- **Directions for this task**: Every line of the records below that holds the word "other" should be copied out.

[Stored items]
----------

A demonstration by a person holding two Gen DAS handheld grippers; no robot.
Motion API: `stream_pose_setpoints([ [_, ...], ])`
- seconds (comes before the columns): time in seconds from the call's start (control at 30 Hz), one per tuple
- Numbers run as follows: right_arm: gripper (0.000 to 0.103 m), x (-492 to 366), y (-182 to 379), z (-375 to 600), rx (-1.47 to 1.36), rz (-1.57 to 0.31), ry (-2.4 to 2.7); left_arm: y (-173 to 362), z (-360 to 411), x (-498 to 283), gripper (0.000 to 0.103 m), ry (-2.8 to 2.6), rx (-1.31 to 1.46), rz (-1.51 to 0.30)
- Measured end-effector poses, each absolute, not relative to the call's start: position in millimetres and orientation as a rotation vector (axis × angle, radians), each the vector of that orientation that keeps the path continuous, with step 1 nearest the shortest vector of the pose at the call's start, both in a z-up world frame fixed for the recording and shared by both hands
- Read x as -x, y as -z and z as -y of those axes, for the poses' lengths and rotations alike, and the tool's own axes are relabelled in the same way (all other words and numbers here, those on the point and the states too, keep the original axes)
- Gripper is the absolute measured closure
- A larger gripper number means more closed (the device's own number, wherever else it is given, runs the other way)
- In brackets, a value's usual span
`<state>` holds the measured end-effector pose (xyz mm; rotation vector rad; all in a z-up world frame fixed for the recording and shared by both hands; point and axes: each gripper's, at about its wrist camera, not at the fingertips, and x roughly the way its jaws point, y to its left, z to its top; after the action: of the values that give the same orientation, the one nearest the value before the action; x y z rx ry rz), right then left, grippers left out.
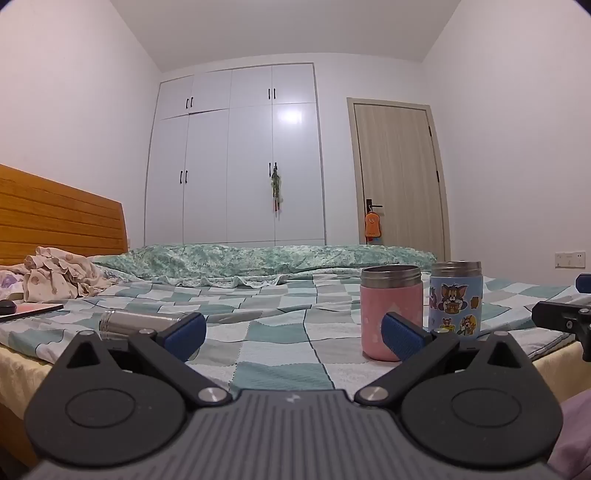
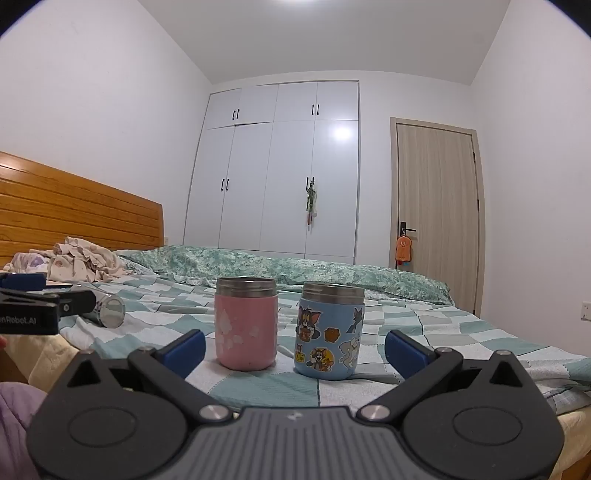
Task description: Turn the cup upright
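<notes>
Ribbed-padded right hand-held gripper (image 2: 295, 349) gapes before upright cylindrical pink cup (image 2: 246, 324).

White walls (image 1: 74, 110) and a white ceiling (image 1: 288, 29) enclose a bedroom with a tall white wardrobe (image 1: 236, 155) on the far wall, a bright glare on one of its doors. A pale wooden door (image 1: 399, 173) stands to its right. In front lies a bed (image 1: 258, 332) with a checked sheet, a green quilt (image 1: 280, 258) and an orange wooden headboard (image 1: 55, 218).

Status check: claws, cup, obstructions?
Left claw and right claw open, empty. Steel cup on its side, untouched. Pink cup, blue cup upright.
</notes>
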<state>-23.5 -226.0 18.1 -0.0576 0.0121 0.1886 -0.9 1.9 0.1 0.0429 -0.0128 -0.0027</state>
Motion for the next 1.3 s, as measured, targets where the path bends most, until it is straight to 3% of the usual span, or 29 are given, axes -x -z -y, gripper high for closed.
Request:
stream_pose_setpoints([
  [1.3,0.000,22.8,-18.5,225.6,0.055,-0.019,-0.189,0.3,-1.9,1.5,0.000,0.002,-0.048,0.007],
])
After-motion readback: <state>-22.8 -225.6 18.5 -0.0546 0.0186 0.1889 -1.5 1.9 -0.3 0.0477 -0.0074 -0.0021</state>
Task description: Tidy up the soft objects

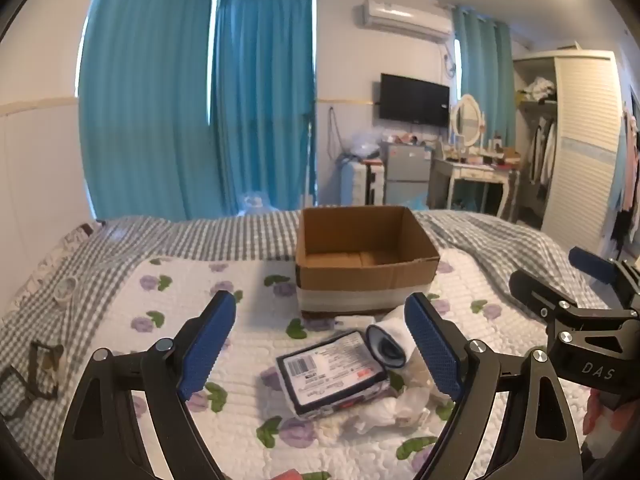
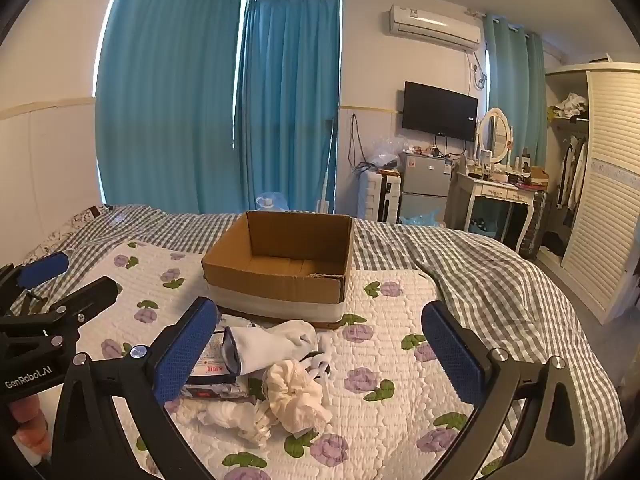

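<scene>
An open, empty cardboard box (image 1: 366,258) stands on the bed; it also shows in the right wrist view (image 2: 280,264). In front of it lies a heap of soft things: a dark plastic-wrapped packet (image 1: 334,372) with a barcode label, a white sock (image 2: 276,344) with a dark cuff, a cream crumpled cloth (image 2: 294,394) and white rags (image 2: 236,418). My left gripper (image 1: 320,344) is open, above the packet. My right gripper (image 2: 320,354) is open, above the sock and cream cloth. Both are empty.
The bed has a white quilt with purple flowers (image 2: 380,360) over a grey checked sheet (image 2: 480,272). A tape roll (image 1: 66,288) and a dark strap (image 1: 40,372) lie at the left. Beyond the bed stand teal curtains, a dresser (image 2: 500,192) and a wardrobe (image 2: 608,184).
</scene>
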Action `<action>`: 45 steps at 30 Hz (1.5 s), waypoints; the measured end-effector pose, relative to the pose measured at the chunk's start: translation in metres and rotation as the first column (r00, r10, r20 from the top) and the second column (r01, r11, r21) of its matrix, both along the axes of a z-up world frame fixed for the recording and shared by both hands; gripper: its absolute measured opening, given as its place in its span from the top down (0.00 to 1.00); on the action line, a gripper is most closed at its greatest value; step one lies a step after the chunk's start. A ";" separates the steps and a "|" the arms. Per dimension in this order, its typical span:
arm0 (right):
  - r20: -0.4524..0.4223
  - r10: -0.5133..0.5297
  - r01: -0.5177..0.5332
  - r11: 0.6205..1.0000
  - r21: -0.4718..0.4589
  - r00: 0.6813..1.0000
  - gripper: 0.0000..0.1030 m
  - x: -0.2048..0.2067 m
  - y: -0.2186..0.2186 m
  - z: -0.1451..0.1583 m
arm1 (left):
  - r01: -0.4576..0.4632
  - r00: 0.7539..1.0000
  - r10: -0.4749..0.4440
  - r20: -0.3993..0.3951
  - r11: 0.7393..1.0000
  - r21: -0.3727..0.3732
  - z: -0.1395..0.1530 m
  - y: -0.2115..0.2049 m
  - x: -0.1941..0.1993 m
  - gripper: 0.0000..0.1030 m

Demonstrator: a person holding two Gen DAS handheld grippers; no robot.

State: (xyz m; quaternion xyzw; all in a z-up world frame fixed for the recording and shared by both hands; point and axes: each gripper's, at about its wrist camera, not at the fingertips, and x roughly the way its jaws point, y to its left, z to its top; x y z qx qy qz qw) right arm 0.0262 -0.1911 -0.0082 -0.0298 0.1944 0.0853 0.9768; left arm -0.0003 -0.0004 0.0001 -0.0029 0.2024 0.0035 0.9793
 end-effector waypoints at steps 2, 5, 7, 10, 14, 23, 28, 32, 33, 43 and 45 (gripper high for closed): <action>-0.004 0.000 0.000 1.000 -0.002 1.000 0.00 0.001 0.000 0.000 | -0.001 1.000 0.001 0.003 1.000 -0.002 0.000 0.000 0.000 0.15; -0.002 -0.001 0.001 1.000 -0.003 1.000 0.00 0.000 0.000 0.000 | -0.004 1.000 0.004 -0.001 1.000 -0.004 0.000 0.001 -0.001 0.15; 0.001 -0.001 0.001 1.000 -0.002 1.000 0.00 0.000 0.000 0.000 | -0.009 1.000 0.009 -0.002 1.000 -0.005 0.000 0.001 -0.002 0.15; -0.009 0.001 -0.001 1.000 -0.004 1.000 0.00 0.002 0.000 0.000 | -0.012 1.000 0.011 -0.002 1.000 -0.005 0.000 0.003 -0.001 0.15; -0.011 0.002 -0.002 1.000 -0.002 1.000 0.00 -0.002 0.003 0.000 | -0.014 1.000 0.014 -0.004 1.000 -0.012 -0.002 0.004 -0.001 0.15; -0.015 0.008 -0.008 1.000 0.004 1.000 0.00 0.002 0.001 0.000 | -0.017 1.000 0.017 -0.002 1.000 -0.011 -0.001 0.004 0.000 0.15; -0.018 0.010 -0.010 1.000 0.005 1.000 0.00 0.004 0.001 0.001 | -0.019 1.000 0.019 -0.002 1.000 -0.009 0.000 0.005 0.001 0.15; -0.021 0.011 -0.010 1.000 0.006 1.000 0.00 0.005 0.000 0.001 | -0.023 1.000 0.023 -0.004 1.000 -0.009 0.000 0.006 0.001 0.15; -0.021 0.011 -0.011 1.000 0.006 1.000 0.00 0.005 0.001 0.001 | -0.024 1.000 0.024 -0.006 1.000 -0.009 0.000 0.006 0.002 0.15; -0.021 0.018 -0.018 1.000 0.006 1.000 0.00 0.005 0.002 0.000 | -0.034 0.999 0.034 -0.010 0.999 -0.011 -0.002 0.008 0.002 0.15; -0.020 0.018 -0.018 1.000 0.006 1.000 0.00 0.004 0.002 0.000 | -0.037 0.999 0.037 -0.012 0.999 -0.011 -0.002 0.008 0.002 0.15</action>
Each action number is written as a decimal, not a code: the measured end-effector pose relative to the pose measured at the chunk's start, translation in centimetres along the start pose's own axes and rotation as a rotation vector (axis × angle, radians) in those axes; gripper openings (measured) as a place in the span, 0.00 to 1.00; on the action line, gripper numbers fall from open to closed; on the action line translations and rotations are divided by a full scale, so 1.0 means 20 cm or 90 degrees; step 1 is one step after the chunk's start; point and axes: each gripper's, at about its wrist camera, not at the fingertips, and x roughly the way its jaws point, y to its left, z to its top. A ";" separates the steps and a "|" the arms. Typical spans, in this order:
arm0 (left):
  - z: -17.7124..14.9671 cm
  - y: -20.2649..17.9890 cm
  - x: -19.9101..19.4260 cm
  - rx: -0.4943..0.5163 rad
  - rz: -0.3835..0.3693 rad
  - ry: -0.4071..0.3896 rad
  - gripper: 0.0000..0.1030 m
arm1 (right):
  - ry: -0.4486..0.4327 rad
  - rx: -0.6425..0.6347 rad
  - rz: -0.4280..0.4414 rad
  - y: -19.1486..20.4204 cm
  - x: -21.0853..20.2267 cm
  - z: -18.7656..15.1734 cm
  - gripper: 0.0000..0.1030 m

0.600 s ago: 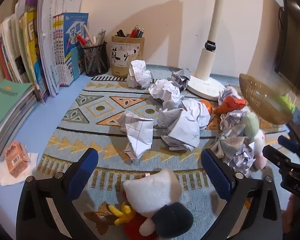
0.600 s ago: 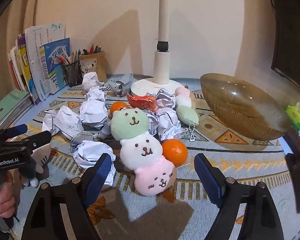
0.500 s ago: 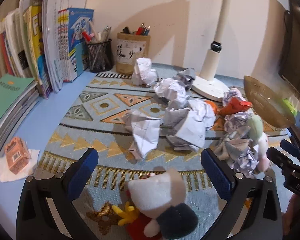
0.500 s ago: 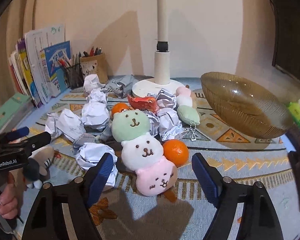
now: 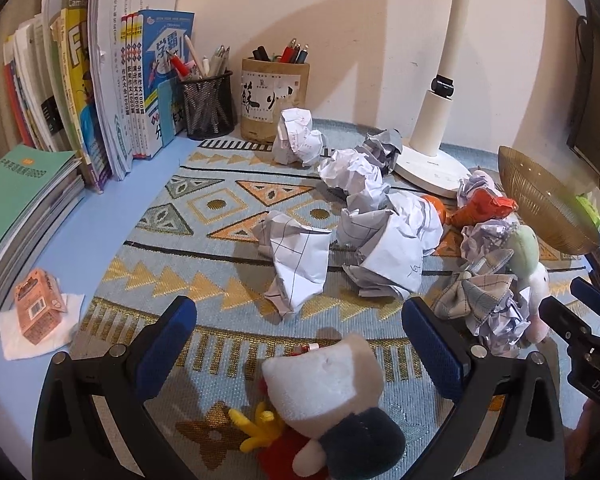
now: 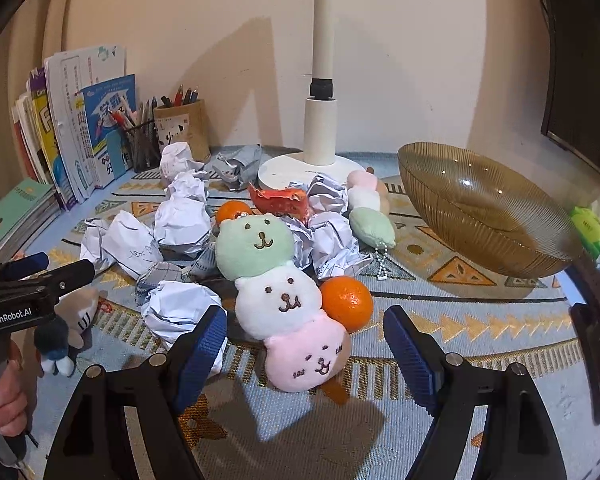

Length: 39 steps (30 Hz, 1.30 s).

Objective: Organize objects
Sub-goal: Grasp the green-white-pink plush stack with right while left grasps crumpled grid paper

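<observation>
Both handheld grippers hover over a cluttered patterned mat point(image 6: 480, 312) with jaws spread wide and holding nothing. The left gripper point(image 5: 300, 344) frames a small white plush with a dark cap point(image 5: 332, 396) lying low between its blue pads. The right gripper point(image 6: 304, 348) brackets a three-bear plush point(image 6: 284, 300) (green, white and pink heads stacked), its pink end nearest the jaws, with an orange point(image 6: 346, 302) touching its right side. Crumpled paper balls point(image 5: 384, 248) litter the middle of the mat. An amber glass bowl point(image 6: 484, 208) sits tilted at the right, beside a white lamp base point(image 6: 300, 168).
</observation>
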 end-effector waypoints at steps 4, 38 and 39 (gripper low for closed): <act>0.00 0.00 0.00 0.001 -0.009 0.001 0.99 | 0.000 0.005 0.001 0.00 0.00 0.00 0.77; 0.24 -0.25 0.11 0.136 -0.153 0.061 0.50 | 0.053 -0.118 0.020 0.11 0.13 0.08 0.41; 0.26 -0.26 0.06 0.137 -0.155 0.049 0.50 | 0.038 -0.102 0.029 0.10 0.10 0.10 0.41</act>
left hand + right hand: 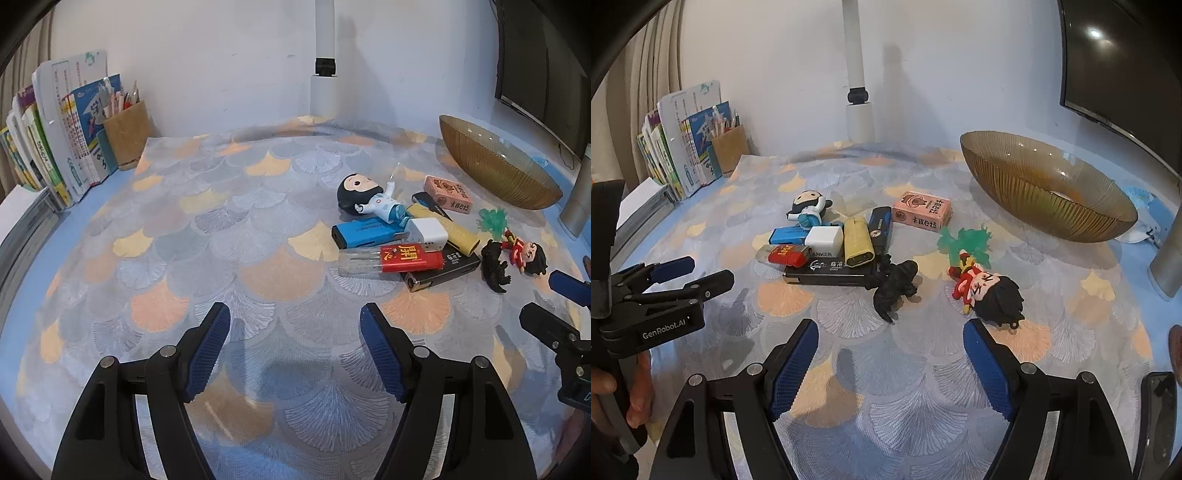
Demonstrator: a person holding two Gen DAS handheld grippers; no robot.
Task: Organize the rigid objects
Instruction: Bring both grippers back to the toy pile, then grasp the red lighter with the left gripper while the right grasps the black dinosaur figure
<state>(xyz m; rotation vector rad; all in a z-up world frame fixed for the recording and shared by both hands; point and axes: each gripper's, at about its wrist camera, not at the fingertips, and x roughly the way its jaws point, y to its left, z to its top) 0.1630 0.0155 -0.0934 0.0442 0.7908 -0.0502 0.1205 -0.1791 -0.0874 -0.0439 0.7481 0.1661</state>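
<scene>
A pile of small objects lies on the patterned mat: a red lighter (402,256) (786,254), a blue lighter (360,232), a white charger (428,230) (824,238), a yellow lighter (857,242), a black box (831,271), a pink box (921,214), a doll in white (365,197) (809,205), a black figure (895,290) and a doll in red (988,291). My left gripper (295,350) is open and empty, short of the pile. My right gripper (890,363) is open and empty, just before the black figure.
An amber glass bowl (1045,188) (495,162) stands at the back right. Books (55,147) and a pen holder (127,133) line the left wall. A white post (324,55) stands at the back, a dark monitor (1119,55) at the right.
</scene>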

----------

- **Answer for the task**:
- Read x as -x, y as -z and z as -y of those axes, for the poses' lengths and rotations alike, and the tool's own axes are relabelled in the same way (all other words and numbers here, those on the point and the states too, keep the original axes)
- A larger gripper number means more closed (the device's own number, wherever else it is given, runs the other way)

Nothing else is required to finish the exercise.